Корнелий часто подышал, загоняя страх в глубину. Сердце застучало ровнее… А чего он, собственно говоря, дрожит? Что может быть хуже смерти? Действительно одичал за стеной…
Корнелий опустил горстку мелочи в пиджачный карман. Оглянулся. Лавочка, судя по всему, вон там, на перекрестке. Висит под карнизом одноэтажного дома старинная вывеска с фигурным кренделем. Ну, пошли…
День был теплый, солнечный, стрекотали кузнечики. Корнелий шел не спеша, ровно. Страх исчез, сонное умиротворение обволакивало его, он рассеянно улыбался. Лавочка оказалась заперта, но это его почти не огорчило. Можно найти какой–нибудь магазинчик в соседнем квартале. А заодно и телефонную будку. В самом деле, отчего бы не помочь несчастному мальчишке Цезарю Лоту? Чем Корнелий рискует? Ничем…
Он свернул за угол. Улица полого шла вверх. Слева оказалась длинная стена с широкими окнами, из них пахло пекарней. Справа тянулась витая решетка густого сада. У решетки стояла телефонная будка, но явно индексная, не для монеток. Плутовато улыбаясь, Корнелий обошел ее.
Лавочек со сластями пока не было видно. Корнелий шЪгал дальше. Он чувствовал себя маленьким мальчиком, который впервые ушел из дома один, без спросу. Из травы у садовой решетки вышла серая кошка. Лениво пошла через дорогу. Не черпая, но все–таки…
— Кыш… — сказал Корнелий.
Кошка поглядела на него желтым прищуренным глазом, подумала и снисходительно пошла обратно. Хорошо…

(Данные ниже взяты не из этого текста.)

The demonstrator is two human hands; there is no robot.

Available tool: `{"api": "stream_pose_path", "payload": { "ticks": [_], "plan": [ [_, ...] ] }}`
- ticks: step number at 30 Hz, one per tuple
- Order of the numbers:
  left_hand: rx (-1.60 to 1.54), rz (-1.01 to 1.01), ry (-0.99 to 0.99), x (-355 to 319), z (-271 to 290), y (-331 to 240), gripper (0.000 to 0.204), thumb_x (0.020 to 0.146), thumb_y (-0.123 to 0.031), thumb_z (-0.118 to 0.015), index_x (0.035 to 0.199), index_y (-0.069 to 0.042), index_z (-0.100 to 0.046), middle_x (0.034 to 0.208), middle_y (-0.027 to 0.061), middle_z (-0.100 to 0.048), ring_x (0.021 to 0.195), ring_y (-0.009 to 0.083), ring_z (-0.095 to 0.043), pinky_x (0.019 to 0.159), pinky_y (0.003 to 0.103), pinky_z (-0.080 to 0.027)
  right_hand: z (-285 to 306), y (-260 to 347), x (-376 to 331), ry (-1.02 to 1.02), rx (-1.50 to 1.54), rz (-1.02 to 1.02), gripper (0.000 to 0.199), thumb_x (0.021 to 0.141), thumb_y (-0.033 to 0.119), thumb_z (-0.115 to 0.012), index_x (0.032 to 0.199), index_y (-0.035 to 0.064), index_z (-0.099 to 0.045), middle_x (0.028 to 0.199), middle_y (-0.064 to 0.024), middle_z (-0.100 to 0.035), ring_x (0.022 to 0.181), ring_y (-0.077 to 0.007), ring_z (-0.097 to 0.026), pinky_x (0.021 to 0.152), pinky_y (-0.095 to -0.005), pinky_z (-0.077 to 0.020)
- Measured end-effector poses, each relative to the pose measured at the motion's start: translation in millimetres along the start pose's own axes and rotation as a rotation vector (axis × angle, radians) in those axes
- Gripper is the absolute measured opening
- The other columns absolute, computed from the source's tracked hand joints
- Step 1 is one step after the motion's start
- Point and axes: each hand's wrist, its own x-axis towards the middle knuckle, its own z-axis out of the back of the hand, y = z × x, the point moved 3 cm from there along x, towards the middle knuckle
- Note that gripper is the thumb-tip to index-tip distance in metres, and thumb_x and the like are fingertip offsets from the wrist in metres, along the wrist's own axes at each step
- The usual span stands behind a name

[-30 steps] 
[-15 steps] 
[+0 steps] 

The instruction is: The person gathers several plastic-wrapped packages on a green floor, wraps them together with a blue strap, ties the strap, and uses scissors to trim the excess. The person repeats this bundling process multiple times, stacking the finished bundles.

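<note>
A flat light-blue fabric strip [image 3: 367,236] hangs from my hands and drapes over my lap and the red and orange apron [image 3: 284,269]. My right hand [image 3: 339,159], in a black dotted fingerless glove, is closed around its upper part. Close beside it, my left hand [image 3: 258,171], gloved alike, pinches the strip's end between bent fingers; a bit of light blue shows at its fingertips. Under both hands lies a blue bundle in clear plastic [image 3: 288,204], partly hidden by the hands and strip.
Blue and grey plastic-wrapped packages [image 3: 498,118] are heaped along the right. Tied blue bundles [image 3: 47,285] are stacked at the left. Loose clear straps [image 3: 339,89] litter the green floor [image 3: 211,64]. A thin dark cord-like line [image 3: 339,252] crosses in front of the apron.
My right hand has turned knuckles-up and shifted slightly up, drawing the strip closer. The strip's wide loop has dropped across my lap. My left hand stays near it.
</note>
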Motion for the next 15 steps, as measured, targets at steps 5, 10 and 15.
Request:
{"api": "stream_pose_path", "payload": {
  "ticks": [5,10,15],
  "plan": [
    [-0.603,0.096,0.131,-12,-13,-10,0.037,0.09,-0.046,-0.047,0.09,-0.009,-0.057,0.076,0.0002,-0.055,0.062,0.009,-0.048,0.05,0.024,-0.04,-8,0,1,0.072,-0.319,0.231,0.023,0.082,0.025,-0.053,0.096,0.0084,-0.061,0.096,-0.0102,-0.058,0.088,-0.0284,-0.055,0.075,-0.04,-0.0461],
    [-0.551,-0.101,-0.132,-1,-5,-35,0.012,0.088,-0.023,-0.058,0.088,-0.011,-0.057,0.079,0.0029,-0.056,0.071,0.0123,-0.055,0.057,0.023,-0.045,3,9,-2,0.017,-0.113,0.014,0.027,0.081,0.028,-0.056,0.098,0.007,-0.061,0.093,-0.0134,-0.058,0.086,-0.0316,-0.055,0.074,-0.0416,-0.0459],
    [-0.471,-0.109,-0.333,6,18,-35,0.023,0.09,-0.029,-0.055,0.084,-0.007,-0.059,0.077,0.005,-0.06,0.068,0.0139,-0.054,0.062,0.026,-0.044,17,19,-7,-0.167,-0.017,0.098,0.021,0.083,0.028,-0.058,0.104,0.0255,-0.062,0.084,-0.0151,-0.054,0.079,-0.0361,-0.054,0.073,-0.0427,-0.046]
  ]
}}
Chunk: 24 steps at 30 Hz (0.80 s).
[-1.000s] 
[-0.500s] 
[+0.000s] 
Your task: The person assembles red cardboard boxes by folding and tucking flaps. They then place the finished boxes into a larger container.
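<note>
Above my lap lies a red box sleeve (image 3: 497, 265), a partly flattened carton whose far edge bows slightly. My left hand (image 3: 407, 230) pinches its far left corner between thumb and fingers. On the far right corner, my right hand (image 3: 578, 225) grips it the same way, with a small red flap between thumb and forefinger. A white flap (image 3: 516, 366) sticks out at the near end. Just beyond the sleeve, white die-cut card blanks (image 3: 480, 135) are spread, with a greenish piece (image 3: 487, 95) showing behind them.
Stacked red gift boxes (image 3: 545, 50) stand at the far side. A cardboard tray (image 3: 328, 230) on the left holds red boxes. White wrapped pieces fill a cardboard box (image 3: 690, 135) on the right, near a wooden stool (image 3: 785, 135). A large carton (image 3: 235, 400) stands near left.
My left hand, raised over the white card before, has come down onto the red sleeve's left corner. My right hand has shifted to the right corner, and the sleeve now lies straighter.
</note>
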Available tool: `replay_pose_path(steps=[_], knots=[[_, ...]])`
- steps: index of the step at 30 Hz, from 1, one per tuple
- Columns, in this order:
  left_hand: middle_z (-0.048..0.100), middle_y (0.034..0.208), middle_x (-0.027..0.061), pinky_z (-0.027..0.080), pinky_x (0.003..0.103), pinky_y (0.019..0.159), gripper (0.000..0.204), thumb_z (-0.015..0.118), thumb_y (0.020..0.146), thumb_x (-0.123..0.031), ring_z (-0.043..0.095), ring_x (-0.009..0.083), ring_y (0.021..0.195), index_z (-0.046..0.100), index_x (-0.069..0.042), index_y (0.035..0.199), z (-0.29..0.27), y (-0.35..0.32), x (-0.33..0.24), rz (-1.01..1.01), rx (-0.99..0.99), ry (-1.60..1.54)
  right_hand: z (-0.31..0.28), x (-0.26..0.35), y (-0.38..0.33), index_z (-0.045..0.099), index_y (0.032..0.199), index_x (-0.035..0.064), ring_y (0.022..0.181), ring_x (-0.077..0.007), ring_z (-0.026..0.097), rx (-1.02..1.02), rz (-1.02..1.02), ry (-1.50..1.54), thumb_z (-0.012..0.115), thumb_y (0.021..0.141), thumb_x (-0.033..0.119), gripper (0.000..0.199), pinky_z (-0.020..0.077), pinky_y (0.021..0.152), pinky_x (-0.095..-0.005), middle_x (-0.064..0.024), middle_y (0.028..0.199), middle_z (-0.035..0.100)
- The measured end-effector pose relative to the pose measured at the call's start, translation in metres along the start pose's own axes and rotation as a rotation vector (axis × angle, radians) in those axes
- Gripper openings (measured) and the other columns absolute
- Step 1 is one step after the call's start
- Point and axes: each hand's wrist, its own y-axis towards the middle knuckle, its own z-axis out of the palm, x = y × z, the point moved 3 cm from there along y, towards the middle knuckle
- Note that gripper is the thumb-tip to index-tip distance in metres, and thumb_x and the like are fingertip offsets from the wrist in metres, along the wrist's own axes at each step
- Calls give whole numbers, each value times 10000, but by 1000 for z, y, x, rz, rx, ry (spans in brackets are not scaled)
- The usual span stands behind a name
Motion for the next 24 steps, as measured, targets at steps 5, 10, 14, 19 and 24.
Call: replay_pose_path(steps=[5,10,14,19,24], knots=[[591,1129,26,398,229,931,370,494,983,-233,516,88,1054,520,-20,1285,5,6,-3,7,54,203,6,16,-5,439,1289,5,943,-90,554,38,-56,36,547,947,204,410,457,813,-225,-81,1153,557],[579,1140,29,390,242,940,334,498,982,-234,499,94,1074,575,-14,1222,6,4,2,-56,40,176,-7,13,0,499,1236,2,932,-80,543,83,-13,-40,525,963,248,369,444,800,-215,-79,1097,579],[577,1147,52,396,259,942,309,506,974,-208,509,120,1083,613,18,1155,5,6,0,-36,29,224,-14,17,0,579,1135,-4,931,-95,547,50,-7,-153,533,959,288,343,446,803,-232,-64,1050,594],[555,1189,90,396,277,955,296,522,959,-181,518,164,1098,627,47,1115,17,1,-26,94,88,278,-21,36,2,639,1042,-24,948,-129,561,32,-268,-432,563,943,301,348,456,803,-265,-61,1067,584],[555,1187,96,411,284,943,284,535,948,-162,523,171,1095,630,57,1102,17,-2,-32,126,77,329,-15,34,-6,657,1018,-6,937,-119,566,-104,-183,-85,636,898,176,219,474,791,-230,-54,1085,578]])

Улица поднималась, поднималась и наконец привела на верх пологого холма. Здесь пролегала узкая бетонная дорога, за ней лежали сады с красными крышами коттеджей. За садами блестела река, а по берегам поднимался город. Пестрый, с путаницей современных кварталов и разномастной старины.
Как прозрачные кристаллы переливались многоэтажные стеклянные офисы, торчали перевернутыми сосульками башни Готического квартала, подобно римским акведукам шагали со склона на склон арочные мосты монорельса. Сумрачно рисовался среди маленьких облаков на древней Горе зубчатый контур Цитадели. Над ним шилом втыкалась в небо вышка–антенна Всеобщего Вещания…
Корнелий подумал почти с нежностью, что он, по сути дела, всегда любил этот город. Несмотря на разницу стилей, безвкусицу архитектуры, запутанность кварталов и бетонно–стеклянную стандартность Нового центра. Выросший в тихой классической Руте, он приехал сюда уже взрослым и вначале ужаснулся чудовищным зданиям, бешеному ритму, вечному шуму, бестолковщине и многолюдью. Как–никак первый после столицы город в Западной Федерации. А точнее — столпотворение разных поселков и городков вокруг двух центров — старой Горы и нового Дневного квартала…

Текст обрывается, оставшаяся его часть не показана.